DEREGULATED ANGIOGENESIS AS THE CAUSE OF CEREBRAL CAVERNOUS MALFORMATIONS
Abstract number: O105

*Fischer1 A., Wustehube1 J., Liebler1 S., Brutsch1 R., Bartol1 A., Augustin1 H.

Rationale: 

Cerebral cavernous malformations (CCM) are benign vascular tumours affecting 0.1 - 0.5% of the population. CCM lesions consist of thin-walled and grossly dilated capillary-like sinusoidal blood vessels lacking pericytes and contacts with astrocytes. CCM is caused by mutations in one of the three CCM genes. CCM1 (also known as KRIT1) is essential for blood vessel remodelling, cell junctions and cell polarity. The early steps of CCM pathogenesis remain unknown.

Methodology: 

siRNA and shRNA-mediated silencing of CCM1 and ICAP1 in primary human endothelial cells. Adenoviral and lentiviral overexpression. Microarray analyses, qPCR, Western blotting. Transplantation of genetically modified human endothelial cells into immunocompromised mice.

Results: 

We could show that CCM1 and its interacting partner ICAP1 represent anti-angiogenic proteins to keep the endothelium quiescent. CCM1 inhibits endothelial proliferation, apoptosis, migration and sprouting angiogenesis. CCM1 and ICAP1 induce Delta-NOTCH signalling which promotes Protein kinase B (AKT) and reduces ERK phosphorylation. Blocking of NOTCH activity alleviates CCM1 effects. CCM1-silenced human endothelial cells form a hyperdense vascular network with increased lumen diameters after subcutaneous transplantation into immunocompromised mice.

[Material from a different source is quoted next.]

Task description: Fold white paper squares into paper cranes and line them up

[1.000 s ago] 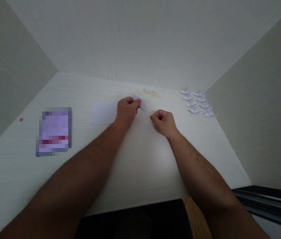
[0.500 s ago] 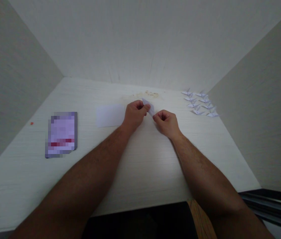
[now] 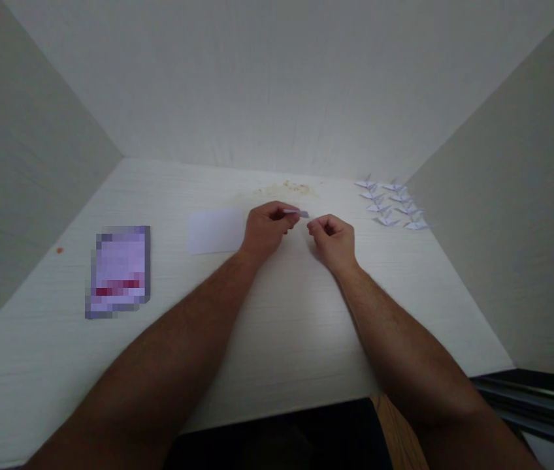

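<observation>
My left hand (image 3: 267, 230) pinches a small folded piece of pale paper (image 3: 298, 213) above the white desk (image 3: 277, 313). The paper lies almost flat and edge-on to me. My right hand (image 3: 334, 239) is curled just to the right of it, fingertips close to the paper's right end; I cannot make out whether they touch it. A flat white sheet (image 3: 214, 230) lies on the desk just left of my left hand.
Several small folded paper cranes (image 3: 391, 203) stand in rows at the back right of the desk. A blurred purple card (image 3: 119, 271) lies at the left. A faint brownish stain (image 3: 289, 188) marks the desk's far edge. Walls enclose the desk on three sides.
The folded paper has turned from tilted upright to nearly flat in my left hand. My right hand has moved in from the right toward it.
</observation>
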A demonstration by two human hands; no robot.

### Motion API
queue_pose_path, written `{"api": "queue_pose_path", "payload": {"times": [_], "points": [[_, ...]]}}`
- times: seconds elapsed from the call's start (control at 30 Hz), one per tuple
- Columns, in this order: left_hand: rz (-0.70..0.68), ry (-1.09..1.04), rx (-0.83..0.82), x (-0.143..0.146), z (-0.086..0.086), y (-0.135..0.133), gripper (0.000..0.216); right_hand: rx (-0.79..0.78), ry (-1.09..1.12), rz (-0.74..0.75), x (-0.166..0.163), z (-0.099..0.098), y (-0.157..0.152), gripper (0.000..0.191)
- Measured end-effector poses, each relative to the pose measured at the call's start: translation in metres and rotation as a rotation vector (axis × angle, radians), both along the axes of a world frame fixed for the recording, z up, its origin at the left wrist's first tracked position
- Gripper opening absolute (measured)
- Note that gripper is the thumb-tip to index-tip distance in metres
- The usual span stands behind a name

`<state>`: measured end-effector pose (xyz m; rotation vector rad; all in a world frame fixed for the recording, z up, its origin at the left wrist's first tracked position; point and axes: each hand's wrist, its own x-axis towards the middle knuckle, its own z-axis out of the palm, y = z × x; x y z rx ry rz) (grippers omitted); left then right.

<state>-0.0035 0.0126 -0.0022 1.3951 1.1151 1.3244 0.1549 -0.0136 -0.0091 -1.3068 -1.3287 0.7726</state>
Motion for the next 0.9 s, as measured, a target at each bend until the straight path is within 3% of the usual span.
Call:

The receptor-tyrosine-kinase inhibitor Sorafenib causes regression of the excessive vasculature. Thus, this novel CCM model does not only recapitulate hallmarks of the CCM pathology but also serves as a drug testing system.

Conclusions: 

The results suggest that cerebral cavernous malformations are caused by uncontrolled angiogenesis. Anti-angiogenic therapy might become a first non-surgical treatment option. Supported by the Deutsche Forschungsgemeinschaft DFG (SFB-TR23; GRK880)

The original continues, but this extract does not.